Task to carry out:
Among the entries below, find the line with "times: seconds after", then quote it and each following line up to and including the line with "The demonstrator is", and nothing else.

Source information:
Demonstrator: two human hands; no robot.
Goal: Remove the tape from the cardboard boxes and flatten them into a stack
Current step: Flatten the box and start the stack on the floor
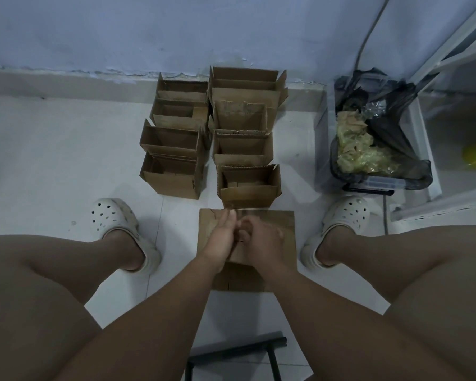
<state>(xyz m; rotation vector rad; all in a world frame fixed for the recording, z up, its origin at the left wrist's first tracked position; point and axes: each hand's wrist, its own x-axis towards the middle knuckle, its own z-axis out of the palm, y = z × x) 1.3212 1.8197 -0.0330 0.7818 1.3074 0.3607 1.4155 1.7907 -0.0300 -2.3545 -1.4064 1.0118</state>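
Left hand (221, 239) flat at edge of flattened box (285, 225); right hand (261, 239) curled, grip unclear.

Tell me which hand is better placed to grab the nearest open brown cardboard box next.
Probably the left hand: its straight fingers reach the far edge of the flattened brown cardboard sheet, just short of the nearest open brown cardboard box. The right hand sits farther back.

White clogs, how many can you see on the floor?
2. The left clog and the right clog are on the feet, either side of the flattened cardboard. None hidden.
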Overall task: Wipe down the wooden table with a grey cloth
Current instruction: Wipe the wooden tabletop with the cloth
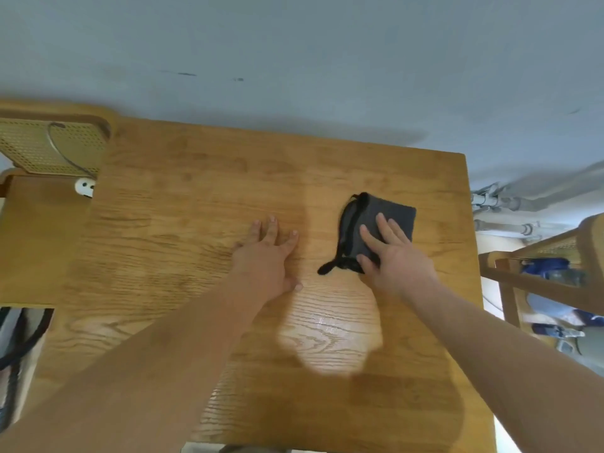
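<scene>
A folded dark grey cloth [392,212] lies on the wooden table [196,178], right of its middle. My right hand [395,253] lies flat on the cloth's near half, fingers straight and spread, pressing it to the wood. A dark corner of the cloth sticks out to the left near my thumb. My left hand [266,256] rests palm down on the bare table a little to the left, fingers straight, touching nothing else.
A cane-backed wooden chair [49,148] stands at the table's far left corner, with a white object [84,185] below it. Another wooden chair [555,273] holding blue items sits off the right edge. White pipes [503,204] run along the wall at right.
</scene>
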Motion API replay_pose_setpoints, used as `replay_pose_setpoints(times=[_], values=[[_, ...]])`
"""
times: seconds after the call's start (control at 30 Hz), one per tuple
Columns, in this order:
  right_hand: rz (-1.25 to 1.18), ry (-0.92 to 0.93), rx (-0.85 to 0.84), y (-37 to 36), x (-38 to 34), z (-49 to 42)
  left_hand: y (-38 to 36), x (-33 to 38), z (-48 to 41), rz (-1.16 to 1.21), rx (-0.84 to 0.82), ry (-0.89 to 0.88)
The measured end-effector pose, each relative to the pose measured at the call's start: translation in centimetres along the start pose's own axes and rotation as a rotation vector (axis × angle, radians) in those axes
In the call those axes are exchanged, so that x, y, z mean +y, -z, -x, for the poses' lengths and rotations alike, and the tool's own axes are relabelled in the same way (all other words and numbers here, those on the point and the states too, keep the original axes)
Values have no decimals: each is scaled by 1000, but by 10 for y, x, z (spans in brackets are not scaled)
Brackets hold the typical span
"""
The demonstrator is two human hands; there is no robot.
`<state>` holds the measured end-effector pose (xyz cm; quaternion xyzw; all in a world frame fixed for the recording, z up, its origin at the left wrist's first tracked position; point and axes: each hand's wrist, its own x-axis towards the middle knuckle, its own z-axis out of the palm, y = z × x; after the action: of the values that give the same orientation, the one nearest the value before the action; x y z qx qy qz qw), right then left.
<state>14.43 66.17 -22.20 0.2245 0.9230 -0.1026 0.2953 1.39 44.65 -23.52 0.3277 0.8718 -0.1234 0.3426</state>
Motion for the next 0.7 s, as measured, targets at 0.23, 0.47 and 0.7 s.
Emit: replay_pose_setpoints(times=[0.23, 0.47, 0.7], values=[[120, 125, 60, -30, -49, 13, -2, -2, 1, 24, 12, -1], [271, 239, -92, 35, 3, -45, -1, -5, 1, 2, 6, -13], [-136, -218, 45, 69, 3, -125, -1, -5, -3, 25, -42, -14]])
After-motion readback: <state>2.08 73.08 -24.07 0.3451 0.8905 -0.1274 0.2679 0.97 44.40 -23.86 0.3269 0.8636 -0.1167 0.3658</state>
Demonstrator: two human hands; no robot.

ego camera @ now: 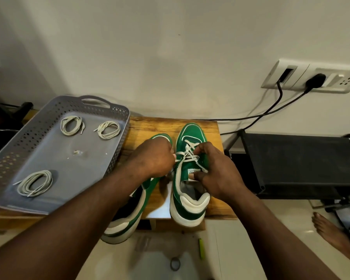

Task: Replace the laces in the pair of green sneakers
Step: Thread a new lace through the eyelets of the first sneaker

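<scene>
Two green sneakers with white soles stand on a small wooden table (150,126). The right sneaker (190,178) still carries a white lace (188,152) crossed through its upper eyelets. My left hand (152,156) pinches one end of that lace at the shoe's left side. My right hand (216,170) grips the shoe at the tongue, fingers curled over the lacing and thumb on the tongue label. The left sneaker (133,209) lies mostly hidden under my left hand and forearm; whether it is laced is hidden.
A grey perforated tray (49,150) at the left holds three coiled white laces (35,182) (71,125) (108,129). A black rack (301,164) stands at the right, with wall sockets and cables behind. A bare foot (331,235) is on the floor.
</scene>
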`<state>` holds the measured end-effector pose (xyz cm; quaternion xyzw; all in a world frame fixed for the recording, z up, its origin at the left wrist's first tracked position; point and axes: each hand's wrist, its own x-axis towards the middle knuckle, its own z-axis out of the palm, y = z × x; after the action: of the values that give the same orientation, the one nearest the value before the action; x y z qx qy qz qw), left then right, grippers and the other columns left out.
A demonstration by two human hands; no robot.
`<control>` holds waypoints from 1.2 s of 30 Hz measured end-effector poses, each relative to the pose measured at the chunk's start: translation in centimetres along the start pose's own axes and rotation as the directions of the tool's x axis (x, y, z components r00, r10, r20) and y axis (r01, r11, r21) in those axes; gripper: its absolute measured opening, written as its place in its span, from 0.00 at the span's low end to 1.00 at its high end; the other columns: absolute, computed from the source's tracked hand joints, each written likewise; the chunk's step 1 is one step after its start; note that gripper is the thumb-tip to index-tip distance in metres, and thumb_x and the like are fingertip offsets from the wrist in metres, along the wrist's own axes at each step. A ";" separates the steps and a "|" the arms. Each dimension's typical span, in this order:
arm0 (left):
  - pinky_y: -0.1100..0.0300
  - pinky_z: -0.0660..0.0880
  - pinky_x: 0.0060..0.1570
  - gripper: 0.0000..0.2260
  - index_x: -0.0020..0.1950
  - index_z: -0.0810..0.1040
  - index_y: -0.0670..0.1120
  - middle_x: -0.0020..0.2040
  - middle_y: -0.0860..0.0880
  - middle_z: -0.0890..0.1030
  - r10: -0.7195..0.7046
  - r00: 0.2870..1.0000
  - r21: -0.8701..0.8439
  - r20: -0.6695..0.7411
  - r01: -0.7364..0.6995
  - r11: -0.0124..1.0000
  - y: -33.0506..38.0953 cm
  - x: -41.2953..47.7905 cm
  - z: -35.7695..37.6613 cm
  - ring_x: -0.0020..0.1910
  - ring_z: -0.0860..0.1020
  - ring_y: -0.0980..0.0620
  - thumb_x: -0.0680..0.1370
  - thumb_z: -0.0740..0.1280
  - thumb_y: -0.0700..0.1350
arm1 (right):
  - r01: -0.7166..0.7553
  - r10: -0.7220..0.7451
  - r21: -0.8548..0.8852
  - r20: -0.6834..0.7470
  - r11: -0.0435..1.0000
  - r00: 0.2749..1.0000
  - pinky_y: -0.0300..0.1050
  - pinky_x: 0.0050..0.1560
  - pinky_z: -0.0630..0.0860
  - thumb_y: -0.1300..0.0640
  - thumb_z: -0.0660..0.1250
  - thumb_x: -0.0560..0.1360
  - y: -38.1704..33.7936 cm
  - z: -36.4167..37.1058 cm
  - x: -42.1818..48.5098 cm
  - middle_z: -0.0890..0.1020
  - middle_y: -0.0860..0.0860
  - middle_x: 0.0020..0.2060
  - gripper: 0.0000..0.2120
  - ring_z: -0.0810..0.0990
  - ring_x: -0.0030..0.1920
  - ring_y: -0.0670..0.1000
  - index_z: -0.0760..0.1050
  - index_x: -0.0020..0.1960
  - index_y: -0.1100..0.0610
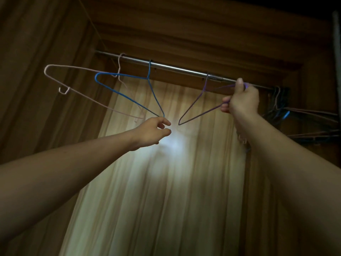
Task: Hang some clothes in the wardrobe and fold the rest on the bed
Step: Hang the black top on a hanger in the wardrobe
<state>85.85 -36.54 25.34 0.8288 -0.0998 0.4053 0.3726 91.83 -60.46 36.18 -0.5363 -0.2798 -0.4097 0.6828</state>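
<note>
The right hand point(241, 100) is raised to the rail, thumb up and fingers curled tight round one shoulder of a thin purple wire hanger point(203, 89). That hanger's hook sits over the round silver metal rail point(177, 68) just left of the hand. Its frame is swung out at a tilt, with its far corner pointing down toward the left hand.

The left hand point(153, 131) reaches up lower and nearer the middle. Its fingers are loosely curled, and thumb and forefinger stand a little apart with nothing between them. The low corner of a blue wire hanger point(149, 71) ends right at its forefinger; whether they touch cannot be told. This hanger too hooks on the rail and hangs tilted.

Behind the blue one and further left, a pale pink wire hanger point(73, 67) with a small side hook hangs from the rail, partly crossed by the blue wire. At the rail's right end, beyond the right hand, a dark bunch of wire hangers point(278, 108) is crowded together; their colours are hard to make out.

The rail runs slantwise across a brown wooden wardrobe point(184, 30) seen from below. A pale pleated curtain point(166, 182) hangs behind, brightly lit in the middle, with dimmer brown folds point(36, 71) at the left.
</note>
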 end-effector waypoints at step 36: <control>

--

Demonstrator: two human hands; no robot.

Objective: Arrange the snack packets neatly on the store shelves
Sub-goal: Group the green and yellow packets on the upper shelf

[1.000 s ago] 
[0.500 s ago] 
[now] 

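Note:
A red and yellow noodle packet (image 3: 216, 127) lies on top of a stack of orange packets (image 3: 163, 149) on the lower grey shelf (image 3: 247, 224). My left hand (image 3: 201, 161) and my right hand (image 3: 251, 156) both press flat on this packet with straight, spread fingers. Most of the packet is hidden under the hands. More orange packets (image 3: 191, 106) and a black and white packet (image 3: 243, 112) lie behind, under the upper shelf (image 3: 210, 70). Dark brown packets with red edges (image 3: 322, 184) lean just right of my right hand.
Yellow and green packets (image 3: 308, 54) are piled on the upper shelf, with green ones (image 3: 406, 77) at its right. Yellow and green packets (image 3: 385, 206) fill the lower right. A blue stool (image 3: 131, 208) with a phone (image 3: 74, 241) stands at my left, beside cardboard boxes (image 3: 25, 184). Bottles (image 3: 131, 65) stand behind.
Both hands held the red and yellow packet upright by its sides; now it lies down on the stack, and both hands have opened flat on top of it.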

Answer:
times: seconds after the call's start (control at 30 Hz), one per tuple
Columns, in this order:
  right_hand: rz (-1.25 to 1.18), ry (-0.92 to 0.93), rx (-0.85 to 0.84), y (-37 to 36), x (-38 to 34), z (-49 to 42)
  left_hand: y (-38 to 36), x (-33 to 38), z (-48 to 41), rz (-1.16 to 1.21), rx (-0.84 to 0.82), ry (-0.89 to 0.88)
The measured end-effector pose, each relative to the pose measured at the call's start: translation in centimetres along the start pose's own axes and rotation as a rotation vector (axis × angle, radians) in those axes
In the call those axes are exchanged, so that x, y, z mean +y, -z, -x, for the poses' lengths and rotations alike, and the tool's own axes are relabelled in the same way (all other words and numbers here, those on the point and the states too, keep the original axes)
Values have no decimals: each is scaled by 1000, but by 10 for y, x, z (spans in brackets are not scaled)
Brackets hold the typical span
"""
The demonstrator is two human hands; there is no robot.

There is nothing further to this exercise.